Vibrating Beam Rubblizes Pavement Fast

Sept. 28, 2010

The shoe attached to the front of the steel beam vibrates at just ½ to ¾ of an inch in amplitude, so only the concrete is broken.

A Caterpillar C15 diesel engine drives Sauer pumps through a Rexroth motor and Parker oscillators that vibrate the RB550's 8,000-pound horizontal steel beam at up to 55 hertz.

Resonant Machines has been operating since 1984 as a subcontractor, using its own resonant-beam technology to reduce concrete pavement to rubble on highway and airport jobs in 36 states, China, Russia, Canada and Chile. A private-equity firm purchased the subcontractor/equipment manufacturer last June and made Eaton veteran Tom Schneider president and CEO.

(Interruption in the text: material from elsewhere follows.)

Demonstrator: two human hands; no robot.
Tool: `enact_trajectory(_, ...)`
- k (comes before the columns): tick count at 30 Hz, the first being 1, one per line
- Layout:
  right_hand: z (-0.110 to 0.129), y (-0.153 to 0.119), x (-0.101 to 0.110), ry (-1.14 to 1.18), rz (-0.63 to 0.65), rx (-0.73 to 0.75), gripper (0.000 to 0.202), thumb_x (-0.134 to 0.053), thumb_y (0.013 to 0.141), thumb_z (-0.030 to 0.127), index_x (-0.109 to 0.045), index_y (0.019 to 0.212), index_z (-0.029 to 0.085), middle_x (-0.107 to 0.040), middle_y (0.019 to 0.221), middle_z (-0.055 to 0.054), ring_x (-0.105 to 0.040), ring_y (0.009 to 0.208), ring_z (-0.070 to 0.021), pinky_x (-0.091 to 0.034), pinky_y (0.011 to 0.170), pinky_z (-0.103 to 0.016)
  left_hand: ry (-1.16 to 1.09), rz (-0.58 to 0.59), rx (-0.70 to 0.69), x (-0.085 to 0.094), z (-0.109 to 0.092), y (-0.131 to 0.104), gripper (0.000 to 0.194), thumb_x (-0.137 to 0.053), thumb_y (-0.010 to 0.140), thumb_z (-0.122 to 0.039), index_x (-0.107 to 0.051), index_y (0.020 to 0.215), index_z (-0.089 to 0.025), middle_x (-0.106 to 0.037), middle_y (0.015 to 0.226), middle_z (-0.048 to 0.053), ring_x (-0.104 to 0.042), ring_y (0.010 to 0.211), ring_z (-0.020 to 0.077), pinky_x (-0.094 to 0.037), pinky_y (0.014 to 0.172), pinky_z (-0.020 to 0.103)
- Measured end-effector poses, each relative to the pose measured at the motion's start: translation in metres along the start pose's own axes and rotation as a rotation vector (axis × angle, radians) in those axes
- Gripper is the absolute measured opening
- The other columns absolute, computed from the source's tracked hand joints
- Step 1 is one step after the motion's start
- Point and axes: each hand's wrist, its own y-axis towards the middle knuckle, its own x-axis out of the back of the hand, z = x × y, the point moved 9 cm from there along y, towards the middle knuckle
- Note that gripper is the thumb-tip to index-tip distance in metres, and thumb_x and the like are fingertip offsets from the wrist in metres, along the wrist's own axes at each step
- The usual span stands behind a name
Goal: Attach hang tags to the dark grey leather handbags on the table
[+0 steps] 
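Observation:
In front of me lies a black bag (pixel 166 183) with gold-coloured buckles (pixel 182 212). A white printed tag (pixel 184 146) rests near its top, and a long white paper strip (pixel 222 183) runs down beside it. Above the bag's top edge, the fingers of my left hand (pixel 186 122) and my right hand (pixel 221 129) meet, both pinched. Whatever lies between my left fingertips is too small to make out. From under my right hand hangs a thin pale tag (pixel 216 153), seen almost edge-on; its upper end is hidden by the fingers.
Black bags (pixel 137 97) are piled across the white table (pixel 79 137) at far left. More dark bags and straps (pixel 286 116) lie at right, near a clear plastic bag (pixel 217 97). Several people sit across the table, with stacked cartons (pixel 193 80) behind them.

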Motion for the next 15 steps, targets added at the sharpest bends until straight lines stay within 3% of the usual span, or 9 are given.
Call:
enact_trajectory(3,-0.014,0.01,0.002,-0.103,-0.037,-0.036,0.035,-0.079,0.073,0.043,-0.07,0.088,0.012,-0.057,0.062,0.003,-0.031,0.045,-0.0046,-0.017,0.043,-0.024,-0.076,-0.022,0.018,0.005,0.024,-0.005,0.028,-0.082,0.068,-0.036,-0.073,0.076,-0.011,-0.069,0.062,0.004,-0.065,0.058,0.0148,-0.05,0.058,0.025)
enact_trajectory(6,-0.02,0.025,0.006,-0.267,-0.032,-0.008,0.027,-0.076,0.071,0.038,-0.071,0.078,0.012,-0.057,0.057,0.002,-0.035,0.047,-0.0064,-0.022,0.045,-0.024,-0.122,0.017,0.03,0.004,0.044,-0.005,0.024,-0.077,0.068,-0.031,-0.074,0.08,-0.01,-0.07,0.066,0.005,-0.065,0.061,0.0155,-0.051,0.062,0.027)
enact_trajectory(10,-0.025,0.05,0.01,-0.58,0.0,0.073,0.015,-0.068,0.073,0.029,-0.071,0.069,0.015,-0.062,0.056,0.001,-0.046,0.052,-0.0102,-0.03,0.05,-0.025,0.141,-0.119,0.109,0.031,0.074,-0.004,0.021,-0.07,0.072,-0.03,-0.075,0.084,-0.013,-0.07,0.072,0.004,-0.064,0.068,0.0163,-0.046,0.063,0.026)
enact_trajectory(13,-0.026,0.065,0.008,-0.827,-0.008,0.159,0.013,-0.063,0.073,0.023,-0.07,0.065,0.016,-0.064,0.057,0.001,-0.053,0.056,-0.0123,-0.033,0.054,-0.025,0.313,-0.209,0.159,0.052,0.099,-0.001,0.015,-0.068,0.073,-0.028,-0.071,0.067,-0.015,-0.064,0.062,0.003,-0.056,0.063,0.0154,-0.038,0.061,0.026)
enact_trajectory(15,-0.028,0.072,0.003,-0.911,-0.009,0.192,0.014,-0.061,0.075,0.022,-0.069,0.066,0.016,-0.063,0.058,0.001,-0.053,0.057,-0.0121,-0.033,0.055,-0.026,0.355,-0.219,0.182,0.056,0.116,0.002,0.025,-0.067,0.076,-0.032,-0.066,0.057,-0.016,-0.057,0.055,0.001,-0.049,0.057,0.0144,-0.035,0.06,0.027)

Schneider recruited his resources from the hydraulics industry to rework the Resonant Machines hydraulic system, and now the company is renewing its efforts to market the machines.

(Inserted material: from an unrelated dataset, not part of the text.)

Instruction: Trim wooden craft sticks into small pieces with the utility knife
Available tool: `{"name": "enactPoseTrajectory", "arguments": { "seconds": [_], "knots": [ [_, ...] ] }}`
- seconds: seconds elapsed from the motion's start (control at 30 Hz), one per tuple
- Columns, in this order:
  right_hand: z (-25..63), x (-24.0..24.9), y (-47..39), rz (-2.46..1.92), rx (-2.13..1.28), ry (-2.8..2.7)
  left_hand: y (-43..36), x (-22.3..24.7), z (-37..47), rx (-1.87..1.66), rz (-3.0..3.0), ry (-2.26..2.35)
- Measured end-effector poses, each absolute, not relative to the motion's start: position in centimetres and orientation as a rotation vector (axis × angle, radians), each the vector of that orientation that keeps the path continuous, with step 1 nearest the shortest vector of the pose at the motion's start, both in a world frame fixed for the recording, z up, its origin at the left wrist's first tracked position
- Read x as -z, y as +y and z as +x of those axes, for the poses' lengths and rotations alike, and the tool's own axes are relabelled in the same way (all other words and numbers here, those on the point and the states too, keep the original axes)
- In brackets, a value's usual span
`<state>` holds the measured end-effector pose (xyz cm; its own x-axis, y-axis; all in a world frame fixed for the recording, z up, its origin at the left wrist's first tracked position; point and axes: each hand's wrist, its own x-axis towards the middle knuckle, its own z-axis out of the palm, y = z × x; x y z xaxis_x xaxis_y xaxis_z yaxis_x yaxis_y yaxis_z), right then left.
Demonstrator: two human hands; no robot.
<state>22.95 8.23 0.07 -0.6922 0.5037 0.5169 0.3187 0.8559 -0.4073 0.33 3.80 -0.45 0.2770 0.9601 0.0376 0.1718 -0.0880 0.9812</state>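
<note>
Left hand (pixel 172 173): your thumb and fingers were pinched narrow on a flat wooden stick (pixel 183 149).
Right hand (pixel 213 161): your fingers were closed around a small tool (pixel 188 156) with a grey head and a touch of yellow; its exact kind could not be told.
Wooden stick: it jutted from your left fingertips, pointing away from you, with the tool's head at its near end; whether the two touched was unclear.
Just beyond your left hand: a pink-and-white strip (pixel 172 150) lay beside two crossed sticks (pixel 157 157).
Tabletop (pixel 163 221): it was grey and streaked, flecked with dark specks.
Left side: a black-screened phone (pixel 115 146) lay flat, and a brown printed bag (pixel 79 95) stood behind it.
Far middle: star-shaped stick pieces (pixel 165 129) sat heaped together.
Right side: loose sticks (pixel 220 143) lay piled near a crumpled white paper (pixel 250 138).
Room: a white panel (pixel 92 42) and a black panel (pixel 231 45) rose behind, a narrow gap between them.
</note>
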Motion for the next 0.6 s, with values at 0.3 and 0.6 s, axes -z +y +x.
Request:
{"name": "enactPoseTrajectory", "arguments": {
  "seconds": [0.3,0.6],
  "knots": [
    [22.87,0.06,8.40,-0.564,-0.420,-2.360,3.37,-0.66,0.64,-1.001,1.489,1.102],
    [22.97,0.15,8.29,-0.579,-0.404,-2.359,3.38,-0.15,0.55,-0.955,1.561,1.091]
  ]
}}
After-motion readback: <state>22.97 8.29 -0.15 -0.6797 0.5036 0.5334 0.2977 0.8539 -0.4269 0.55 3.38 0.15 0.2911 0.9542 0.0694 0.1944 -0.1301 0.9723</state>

The Asphalt Institute defines rubblization as "The process of fracturing Portland cement concrete pavement into small pieces. The sizes will be from sand size on top to 9 inches on the bottom portion of the slab. Steel or wire mesh shall be debonded from all pieces of the broken pavement. Fractured pieces shall have an angular interlock"

RMI says its Resonant Machine breaks concrete up to 26 inches thick to suit the Asphalt Institute definition — and many states' specifications — at a rate of about one lane mile (7,000 square yards) per day. The machine moves briskly, at 5 to 8 miles per hour, making as many as 18 passes to properly rubblize some pavements. Each pass is just a foot wide.

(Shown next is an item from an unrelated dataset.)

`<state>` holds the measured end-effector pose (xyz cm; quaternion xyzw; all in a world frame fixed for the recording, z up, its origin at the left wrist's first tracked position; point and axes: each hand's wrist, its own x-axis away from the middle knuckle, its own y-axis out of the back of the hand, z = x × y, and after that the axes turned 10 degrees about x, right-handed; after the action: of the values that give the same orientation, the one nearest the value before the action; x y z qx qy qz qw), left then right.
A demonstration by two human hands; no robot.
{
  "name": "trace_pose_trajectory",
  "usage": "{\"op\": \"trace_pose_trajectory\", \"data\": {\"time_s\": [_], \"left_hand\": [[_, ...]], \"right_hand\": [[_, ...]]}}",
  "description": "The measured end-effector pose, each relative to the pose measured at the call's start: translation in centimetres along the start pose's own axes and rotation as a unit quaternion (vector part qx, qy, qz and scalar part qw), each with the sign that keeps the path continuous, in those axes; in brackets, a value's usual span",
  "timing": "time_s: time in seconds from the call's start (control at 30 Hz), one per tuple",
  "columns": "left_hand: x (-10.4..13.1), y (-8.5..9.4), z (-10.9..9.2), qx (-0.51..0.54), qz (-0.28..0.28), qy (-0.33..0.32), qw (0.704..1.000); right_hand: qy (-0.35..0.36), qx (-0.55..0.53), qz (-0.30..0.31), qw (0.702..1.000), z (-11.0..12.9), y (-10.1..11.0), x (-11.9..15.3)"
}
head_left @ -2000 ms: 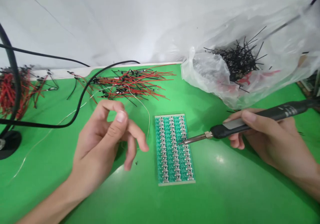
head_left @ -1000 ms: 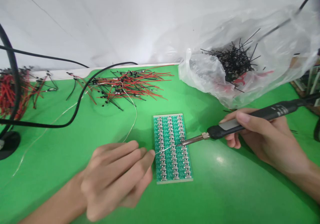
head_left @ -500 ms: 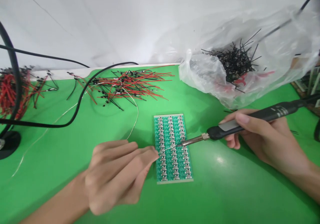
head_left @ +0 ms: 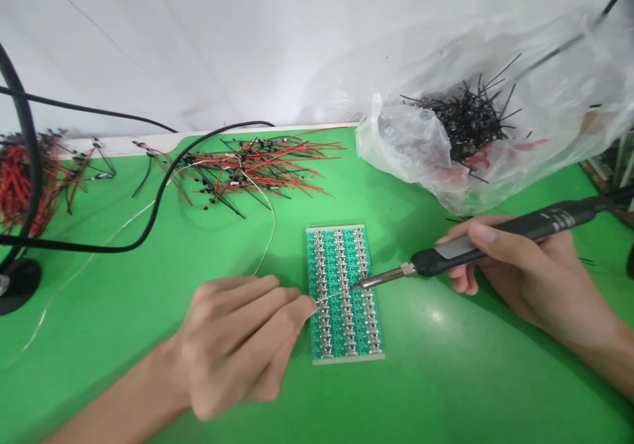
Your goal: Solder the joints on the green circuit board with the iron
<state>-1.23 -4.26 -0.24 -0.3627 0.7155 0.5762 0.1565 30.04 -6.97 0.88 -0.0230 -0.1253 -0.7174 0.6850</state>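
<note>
A green circuit board (head_left: 333, 318) lies flat on the green mat, with three columns of shiny soldered contacts. My left hand (head_left: 247, 345), at the board's left edge, pinches a thin solder wire (head_left: 273, 222) whose short end reaches over the middle column. In my right hand (head_left: 520, 265) is a black soldering iron (head_left: 448, 254), held like a pen. Its metal tip points left and meets the end of the solder wire over the board, near the middle column. Whether the tip touches a contact cannot be made out.
Behind the board lies a pile of red and black wires (head_left: 262, 166), with another bundle (head_left: 20, 193) at far left. A clear plastic bag (head_left: 396, 140) with black wire pieces stands at back right. A black cable (head_left: 153, 213) loops over the mat (head_left: 446, 378) from the left.
My left hand has shifted very slightly to the right with the solder wire. The iron's tip stays at nearly the same spot on the board.
</note>
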Motion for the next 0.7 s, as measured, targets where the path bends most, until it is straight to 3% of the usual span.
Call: {"op": "trace_pose_trajectory", "data": {"time_s": [0.7], "left_hand": [[0.47, -0.21, 0.12, -0.004, 0.011, -0.008, 1.0]], "right_hand": [[-0.005, 0.005, -0.007, 1.0, 0.05, -0.25, -0.08]]}}
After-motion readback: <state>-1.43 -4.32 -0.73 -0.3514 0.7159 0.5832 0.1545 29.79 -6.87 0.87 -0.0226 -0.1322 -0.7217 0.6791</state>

A 500-horsepower Cat C15 diesel drives a series of Sauer Danfoss 250 and 180 pumps through a Rexroth bent-axis motor and Parker oscillators that vibrate the RB550's 8,000-pound steel beam at a variable frequency. The operator can tune the frequency to suit the concrete to be broken.

A shoe fixed to the horizontal beam vibrates along the pavement surface. The hydraulic system agitates the beam at up to 55 hertz. Schneider says the RMI shoe breaks the slab at a 45-degree angle to the surface. The slab is fractured through, debonding concrete from reinforcing steel. Since the shoe is vibrating at just ½ to ¾ of an inch in amplitude, only the concrete is broken.

Large drop hammers can compact the road base and drive broken concrete down into it. In the same way, drop hammers can damage utilities under the pavement.

RMI says resonant rubblizing shatters the slab in a jigsaw pattern, without displacing the interlocking pieces. Schneider claims the resulting material — typically in the 3- to 6-inch pieces specified by major resonant-rubblizing users at the Louisiana and Arkansas departments of transportation — can be compacted and overlain with little risk of reflective cracking. He says the rubblized roadway can be overlain with concrete or hot mix. RMI experience suggests that overlaying rubblized pavement costs about half that of removing and replacing concrete

If specifications call for removal of the pavement, rubblized concrete debonded from the reinforcing steel is easier to load into trucks with an excavator than large chunks. Each truck can haul significantly more rubblized material than slabs because of the increased fill factor.

The 60,000-pound RB550 retails for about $880,000.